After the European Elections in May, Nigel Farage was riding high. Suffering a lower profile following the Brexit referendum, Farage was back where he always wanted to be: on the front pages.
In May 2019 the Brexit Party had received the highest share of the vote in nine of the UK’s 12 nations and regions, securing 32% of the vote overall across the country. It was the party with the most MEPs – 29 out of the UK’s 73 MEPs.
“The real question is, of those that vote for us in a European election, how many would repeat that in a general election,” said Farage at the time. “And the indications I’m getting is: an awful lot of them. And that would mean we’d be at the level where the Brexit Party could start to win serious numbers of seats.”
The question today is how did the Brexit Party go from predicting “serious numbers of seats” to holding no seats now.
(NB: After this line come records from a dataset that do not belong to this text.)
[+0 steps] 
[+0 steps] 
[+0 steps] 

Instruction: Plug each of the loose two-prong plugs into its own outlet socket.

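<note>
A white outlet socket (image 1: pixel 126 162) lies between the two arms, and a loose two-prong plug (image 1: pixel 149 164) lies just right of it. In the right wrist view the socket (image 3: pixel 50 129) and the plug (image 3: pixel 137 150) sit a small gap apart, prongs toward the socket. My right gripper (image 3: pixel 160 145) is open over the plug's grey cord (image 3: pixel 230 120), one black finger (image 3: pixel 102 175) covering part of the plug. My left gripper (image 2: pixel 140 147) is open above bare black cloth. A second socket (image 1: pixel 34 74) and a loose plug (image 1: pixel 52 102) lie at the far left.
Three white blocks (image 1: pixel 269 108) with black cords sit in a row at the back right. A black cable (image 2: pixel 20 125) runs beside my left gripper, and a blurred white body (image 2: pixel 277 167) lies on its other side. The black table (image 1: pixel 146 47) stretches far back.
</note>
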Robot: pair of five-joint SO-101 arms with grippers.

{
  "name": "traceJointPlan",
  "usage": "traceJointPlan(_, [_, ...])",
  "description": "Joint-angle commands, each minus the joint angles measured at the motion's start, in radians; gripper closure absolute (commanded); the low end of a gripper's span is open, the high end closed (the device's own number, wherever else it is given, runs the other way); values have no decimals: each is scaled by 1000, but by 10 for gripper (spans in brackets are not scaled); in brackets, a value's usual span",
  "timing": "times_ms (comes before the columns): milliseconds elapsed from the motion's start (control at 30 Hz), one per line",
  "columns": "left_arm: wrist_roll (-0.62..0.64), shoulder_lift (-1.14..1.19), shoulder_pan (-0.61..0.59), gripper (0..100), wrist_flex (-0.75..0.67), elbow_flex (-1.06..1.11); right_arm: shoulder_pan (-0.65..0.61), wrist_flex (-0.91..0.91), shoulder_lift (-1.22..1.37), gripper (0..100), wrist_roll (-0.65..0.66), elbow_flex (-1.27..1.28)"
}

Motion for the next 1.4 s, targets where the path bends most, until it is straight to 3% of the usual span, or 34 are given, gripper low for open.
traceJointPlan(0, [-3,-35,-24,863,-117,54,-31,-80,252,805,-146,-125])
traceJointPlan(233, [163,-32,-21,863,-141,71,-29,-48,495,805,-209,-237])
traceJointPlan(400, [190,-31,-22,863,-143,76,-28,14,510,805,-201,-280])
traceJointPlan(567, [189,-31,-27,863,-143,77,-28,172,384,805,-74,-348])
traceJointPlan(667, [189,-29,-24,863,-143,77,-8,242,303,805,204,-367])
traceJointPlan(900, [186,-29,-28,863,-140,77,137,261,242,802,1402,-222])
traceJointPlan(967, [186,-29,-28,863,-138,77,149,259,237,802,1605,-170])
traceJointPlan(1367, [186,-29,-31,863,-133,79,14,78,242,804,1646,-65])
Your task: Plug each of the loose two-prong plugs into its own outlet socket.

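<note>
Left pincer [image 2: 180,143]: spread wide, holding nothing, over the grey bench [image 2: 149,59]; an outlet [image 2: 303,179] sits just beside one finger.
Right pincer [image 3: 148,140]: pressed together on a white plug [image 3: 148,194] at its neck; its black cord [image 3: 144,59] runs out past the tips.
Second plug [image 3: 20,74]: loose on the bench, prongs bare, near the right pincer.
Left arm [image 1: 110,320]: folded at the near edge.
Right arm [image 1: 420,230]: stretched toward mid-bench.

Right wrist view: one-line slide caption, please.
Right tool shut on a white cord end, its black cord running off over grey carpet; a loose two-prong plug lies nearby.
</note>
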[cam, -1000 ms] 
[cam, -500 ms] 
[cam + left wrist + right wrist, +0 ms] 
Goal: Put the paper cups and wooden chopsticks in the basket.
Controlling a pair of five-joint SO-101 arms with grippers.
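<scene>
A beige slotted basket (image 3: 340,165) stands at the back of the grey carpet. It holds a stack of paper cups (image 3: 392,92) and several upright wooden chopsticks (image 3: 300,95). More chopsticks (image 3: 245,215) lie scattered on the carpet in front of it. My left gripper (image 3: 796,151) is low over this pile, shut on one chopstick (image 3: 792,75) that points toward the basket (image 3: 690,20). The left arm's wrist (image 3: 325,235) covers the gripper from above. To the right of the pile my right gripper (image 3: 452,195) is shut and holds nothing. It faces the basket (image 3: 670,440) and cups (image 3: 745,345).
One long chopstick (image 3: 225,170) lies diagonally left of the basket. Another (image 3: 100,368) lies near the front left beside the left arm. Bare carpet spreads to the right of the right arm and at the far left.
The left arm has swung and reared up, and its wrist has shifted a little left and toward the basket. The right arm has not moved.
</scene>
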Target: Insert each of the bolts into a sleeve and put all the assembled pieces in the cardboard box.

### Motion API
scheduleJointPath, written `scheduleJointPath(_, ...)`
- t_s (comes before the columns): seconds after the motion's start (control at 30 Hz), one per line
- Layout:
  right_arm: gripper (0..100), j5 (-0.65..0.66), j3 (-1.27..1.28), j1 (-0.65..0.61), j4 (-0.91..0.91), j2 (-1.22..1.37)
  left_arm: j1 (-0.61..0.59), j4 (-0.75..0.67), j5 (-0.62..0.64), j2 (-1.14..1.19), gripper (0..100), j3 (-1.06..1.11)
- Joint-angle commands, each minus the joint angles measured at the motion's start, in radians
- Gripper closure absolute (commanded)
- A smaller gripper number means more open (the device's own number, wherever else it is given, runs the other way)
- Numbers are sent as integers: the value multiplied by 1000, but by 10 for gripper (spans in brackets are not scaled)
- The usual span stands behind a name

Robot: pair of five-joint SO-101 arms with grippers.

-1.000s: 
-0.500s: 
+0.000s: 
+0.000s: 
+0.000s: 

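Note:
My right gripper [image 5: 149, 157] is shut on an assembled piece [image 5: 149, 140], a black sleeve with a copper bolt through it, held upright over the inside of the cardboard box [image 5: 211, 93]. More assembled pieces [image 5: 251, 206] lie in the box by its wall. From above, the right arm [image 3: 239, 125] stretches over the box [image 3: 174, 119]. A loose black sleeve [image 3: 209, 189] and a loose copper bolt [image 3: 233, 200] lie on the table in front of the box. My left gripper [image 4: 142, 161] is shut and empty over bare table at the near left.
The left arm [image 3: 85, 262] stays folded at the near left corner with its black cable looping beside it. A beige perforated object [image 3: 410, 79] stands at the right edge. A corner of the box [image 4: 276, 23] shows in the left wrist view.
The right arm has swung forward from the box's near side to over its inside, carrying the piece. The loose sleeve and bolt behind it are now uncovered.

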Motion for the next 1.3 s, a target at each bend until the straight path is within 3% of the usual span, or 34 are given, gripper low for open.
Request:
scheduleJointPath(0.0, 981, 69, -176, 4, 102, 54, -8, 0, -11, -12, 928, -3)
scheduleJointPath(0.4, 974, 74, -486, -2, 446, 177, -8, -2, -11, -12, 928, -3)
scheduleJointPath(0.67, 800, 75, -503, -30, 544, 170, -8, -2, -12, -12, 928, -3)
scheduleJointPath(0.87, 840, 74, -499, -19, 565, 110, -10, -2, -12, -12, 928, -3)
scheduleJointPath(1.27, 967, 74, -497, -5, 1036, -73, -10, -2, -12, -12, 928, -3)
Part of the answer lies in the work done by HOPE not hate and its supporters, and part also lies in the changing nature of politics in the UK.
Our approach was set out well before the election kicked off. In an internal document, which set out our approach to the election, we agreed:
We decided to take on Nigel Farage’s party because it posed a threat. By winning seats, it would give voice to some really poisonous politics, pull the other parties to the right and create a bridgehead for populism in Parliament.
Based on years of experience, and what we analysed about the seats the Brexit Party would be targeting, we decided to run a multi-layered campaign. We targeted key areas of the country with key messages, with the goal of turning out voters to vote against the party.
We started our campaign by working to expose the candidates Nigel Farage was selecting. Our research team has an incredible reputation – and it is well-earned. Day after day, the media reported on the backgrounds of Brexit Party candidates. Articles appeared in the media about the racism of the Brexit Party’s candidate in Stoke, the Islamophobia of candidates in Moray and Warwick, even the bizarre alien beliefs of the candidate in Batley & Spen.
By the end of the campaign, almost three dozen candidates had faced serious accusations in local and national media, and on social media, as a result of our team’s diligence.
As we used the media to undermine Farage’s claims to be a new kind of party, we also worked to communicate directly with voters in key parts of the country. We produced hard-hitting social media advertising that directly carried messages about Nigel Farage and the Brexit Party to voters.
During the election campaign, 3,178,499 different people in our target constituencies saw one of our ads, but we didn’t show the same content to everyone.
Over the course of the campaign, we produced 5,847 different variants of our content so that slightly different messages reached people based on their interests and where in the country they were.
This culminated in a big surge in the final 72 hours of the campaign, when in our priority areas 869,505 unique users saw our ads 2,064,106 times.
As well as this sophisticated use of social media, we ran a massive direct mail operation. We sent out tens of thousands of personally targeted letters to people in key areas, written by local people explaining why they wouldn’t be backing the Brexit Party.
From a local army vet, to a GP, to a Rugby League figure, we put personal appeals in front of voters as they made their decision about whether to vote for or against the Brexit Party. This was supplemented by two weekends of action in which we ran almost 100 different campaign events, involving hundreds of activists.
In total, over 700,000 leaflets were distributed across 33 constituencies.
We didn’t just target the Brexit Party, though. As we planned at the start of the contest, we monitored the activities of the main parties too.
We campaigned in Derby North to defeat former Labour MP Chris Williamson, who had been suspended by Labour over antisemitism claims and was standing as an independent candidate (he lost his deposit).
We campaigned in West Bromwich East against George Galloway. We opposed the election of Conservative candidates Karl McCarthy, Anthony Browne and Bob Blackman over their vile views. And we called for parties to suspend or remove candidates in several instances over racist comments.
This was a huge operation, undertaken to stop the Brexit Party gaining a foothold in Parliament. We’re proud of the campaign we ran, but ultimately the wider political context also played a big part. The Tories took on the mantle of the hardline pro-Brexit party, coalescing a lot of the Brexit Party’s vote behind them, which removed the threat from Farage’s group in many areas of the country where they had posed a challenge.
While the Brexit Party flopped in December’s election, local elections this year pose a new threat. Nigel Farage is setting out his stall for a new party, and towns where the Brexit Party fared well face elections in May, including in Rotherham and Hartlepool. Farage and his populist mob haven’t gone away, and wherever they decide to run, HOPE not hate will be there to oppose them.
Matthew McGregor is campaigns director for HOPE not hate.